Residents in the strip have told Middle East Eye, however, the cuts were far greater than 30%: " I took a loan last year to help my son in his marriage. After cutting 42 percent of my salary, and paying electricity bills and loan payments, I found nothing in my bank account,"said Moshtaha Mosallem, a 48-year-old health worker in Gaza.
Wage cuts have been justified by the UN envoy Yousif al-Mahmoud's spokesman with the reduction of EU aid. A justification that was not well accepted by Gaza, where several manifestations have poured into the streets.
The result is that Hamas and Anp blame each other for the crisis. Anp says, using the same words as Gaza's revolt, that Hamas is responsible for "creating a new crisis in the Strip."
Abdullah Abdullah, a member of Fatah's revolutionary council, commented: "Taxes have been suspended for many months, but Gaza leaders are holding the money without buying fuel [...] Anp, on the other hand, is paying for electric resources - Coming from Egypt and Israel. "
Taxes are paid by all the inhabitants of the Strip, as the envoy Onu Mladenov says: "Everyone in Gaza must share the weight of the bills. It is the poorest Palestinians to pay the price of the exceptions and privileges they enjoy. "
Interviewed by AsiaNews, Gaza parish priest, Fr. Mario da Silva, said: "The situation is difficult, but there has always been little electricity. We usually have eight hour shifts, but recently I've been down to four, six hours. Four hours of electricity every 12 months. This creates many problems, without counting wage cuts ... people are unhappy: they have no money, there is less electricity, no water, no work. "
The Church is trying to help families for what is possible: "We gave 15 families in the parish panels for solar energy, to have electricity to use for basic things. We do these things to help our people. We hope to be able to give inverter batteries for 30 families. "
The energy problem has serious repercussions on Al Shifa Hospital, the main one in the Strip, particularly for kidney dialysis patients. Gaza Health Ministry spokesman Ashraf al-Qadra said the crisis forced the Ministry to reduce services in hospitals without specifying which ones.
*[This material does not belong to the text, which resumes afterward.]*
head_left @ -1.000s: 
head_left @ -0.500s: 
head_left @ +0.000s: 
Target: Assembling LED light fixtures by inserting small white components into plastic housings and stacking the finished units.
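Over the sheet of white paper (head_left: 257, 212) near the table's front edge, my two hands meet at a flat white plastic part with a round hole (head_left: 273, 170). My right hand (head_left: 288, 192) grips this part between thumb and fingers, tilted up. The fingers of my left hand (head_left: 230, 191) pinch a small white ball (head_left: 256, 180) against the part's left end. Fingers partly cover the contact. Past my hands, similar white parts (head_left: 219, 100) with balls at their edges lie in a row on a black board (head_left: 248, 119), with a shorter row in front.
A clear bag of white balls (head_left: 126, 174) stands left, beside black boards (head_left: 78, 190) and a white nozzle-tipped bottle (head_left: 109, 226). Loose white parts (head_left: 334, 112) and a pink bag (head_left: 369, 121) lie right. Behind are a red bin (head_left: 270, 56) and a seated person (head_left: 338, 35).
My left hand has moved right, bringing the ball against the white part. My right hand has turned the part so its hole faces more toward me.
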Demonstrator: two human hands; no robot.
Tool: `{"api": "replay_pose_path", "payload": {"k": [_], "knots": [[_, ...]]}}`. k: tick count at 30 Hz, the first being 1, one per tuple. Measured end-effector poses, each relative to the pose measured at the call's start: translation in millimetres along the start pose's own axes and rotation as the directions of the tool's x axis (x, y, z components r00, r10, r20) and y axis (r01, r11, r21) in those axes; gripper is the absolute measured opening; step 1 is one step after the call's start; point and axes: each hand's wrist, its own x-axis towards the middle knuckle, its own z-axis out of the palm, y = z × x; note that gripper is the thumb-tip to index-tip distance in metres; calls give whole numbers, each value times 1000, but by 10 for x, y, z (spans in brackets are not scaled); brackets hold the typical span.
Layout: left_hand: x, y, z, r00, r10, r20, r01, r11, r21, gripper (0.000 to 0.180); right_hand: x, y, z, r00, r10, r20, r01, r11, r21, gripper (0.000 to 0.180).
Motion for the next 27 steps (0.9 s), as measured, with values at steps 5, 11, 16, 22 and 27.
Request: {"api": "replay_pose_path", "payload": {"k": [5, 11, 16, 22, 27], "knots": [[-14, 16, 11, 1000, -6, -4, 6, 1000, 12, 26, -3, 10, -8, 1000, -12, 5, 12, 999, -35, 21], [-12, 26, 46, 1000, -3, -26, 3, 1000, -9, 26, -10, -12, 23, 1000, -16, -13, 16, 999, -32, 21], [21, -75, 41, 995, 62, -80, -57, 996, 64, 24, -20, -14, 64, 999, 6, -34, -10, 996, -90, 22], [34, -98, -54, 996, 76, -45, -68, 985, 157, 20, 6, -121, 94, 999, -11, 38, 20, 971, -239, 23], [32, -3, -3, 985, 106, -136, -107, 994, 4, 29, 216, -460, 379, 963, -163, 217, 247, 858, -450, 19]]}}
For the UN, Gaza could become uninhabitable by 2020. Robert Piper, UN coordinator for occupied Palestinian Territories, argues that the relationship between Gaza City and Ramallah needs to be resolved in order to solve the problems: "Electricity is a key sector" Which involves many sectors, from healthcare to business. "The commercial sector, already very vulnerable, is devastated by four hours of electricity per day."
A Fatah delegation is expected in Gaza this month to discuss the reunification of the two authorities. However, Hamas leader Hammad al-Ruqab on April 17 rejected the prospect of bilateral talks that "would only cement the siege on the Gaza Strip".